67 S.W. 792, 28 Tex. Civ. App. 452, 1902 Tex. App. LEXIS 159
CourtCourt of Appeals of Texas
DecidedMarch 15, 1902
StatusPublished
Cited by4 cases

This text of 67 S.W. 792 (Posey, Trustee v. McManis) is published on Counsel Stack Legal Research, covering Court of Appeals of Texas primary law. Counsel Stack provides free access to over 12 million legal documents including statutes, case law, regulations, and constitutions.

Bluebook
Posey, Trustee v. McManis, 67 S.W. 792, 28 Tex. Civ. App. 452, 1902 Tex. App. LEXIS 159 (Tex. Ct. App. 1902).

Opinion

CONNER, Chief Justice.

The appellant’s statement of the nature and result of this suit is accepted by appellee, and adopted by us as correct.
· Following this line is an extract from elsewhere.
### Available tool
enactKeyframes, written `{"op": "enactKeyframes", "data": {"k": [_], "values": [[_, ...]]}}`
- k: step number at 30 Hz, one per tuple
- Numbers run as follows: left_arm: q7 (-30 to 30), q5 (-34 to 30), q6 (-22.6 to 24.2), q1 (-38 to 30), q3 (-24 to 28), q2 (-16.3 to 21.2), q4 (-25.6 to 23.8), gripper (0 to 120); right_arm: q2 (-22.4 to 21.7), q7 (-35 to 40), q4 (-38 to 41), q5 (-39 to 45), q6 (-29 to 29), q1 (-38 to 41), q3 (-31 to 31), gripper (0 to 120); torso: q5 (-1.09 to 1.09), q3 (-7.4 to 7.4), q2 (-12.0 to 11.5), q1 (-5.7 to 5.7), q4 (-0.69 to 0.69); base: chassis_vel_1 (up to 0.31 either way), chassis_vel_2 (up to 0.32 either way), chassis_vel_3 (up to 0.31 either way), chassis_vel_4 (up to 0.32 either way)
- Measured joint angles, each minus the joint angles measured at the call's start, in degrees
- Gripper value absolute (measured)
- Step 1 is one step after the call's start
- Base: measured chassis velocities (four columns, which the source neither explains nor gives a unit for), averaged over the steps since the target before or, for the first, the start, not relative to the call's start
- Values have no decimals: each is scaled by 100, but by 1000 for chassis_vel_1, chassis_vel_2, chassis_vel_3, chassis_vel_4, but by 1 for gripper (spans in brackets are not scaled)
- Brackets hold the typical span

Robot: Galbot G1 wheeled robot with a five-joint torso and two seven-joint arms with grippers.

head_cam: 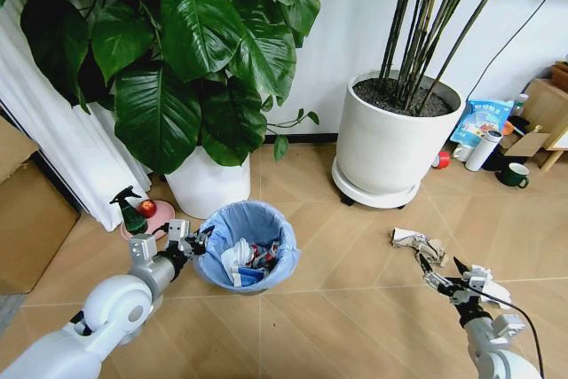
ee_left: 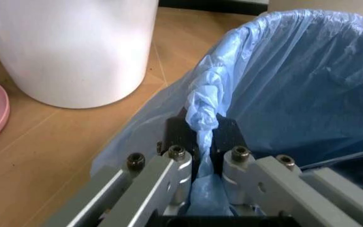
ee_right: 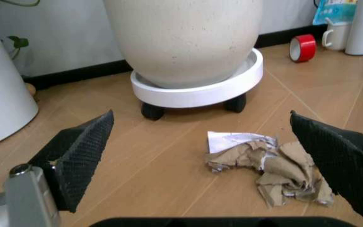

It is "as follows:. “This is a suit in the District Court of Floyd County, by James B. Posey, trustee in bankruptcy of the estate of W. P. Yonng, bankrupt, against S. A. McManis, to recover the value of certain property transferred by said Young, while insolvent, to said *453 McManis, who had received the same from Young within four months of the filing of the petition in bankruptcy against Young.

“The plaintiff alleges in substance: That W. P. Young, in March, 1899, was a merchant at Floydada, in Floyd County, Texas; that on said date, and for a long time prior thereto, he was insolvent, and among other indebtedness was indebted to S. A. McManis, the defendant, in the sum of $960; that on the 27th day of March, 1899, Young gave a preference to defendant by transferring to him the merchandise, notes, and accounts of the said Young, of the alleged value of $1500; that said merchandise, notes, and accounts was all the property of that class owned by Young; that said transfer of the property by Young to defendant was made with the intent to prefer defendant over other creditors of Young, and that defendant at the time of taking and receiving said transfer of property, had reasonable cause to believe said Young to be insolvent, and that such transfer was made by Young with intent to prefer defendant over other creditors of Young, and that said transfer was received by defendant with the intent and purpose to carry out the said preference, so intended by Young; that said transfer was made within four months before the filing of the petition in bankruptcy, and that defendant had converted said property into money for the use of plaintiff, to be used in the payment of debts of the bankrupt’s estate, and that defendant had paid no part of it to plaintiff. Defendant plead the general denial. A trial was had before a jury on September 4th, and a verdict rendered against plaintiff and judgment was rendered accordingly.”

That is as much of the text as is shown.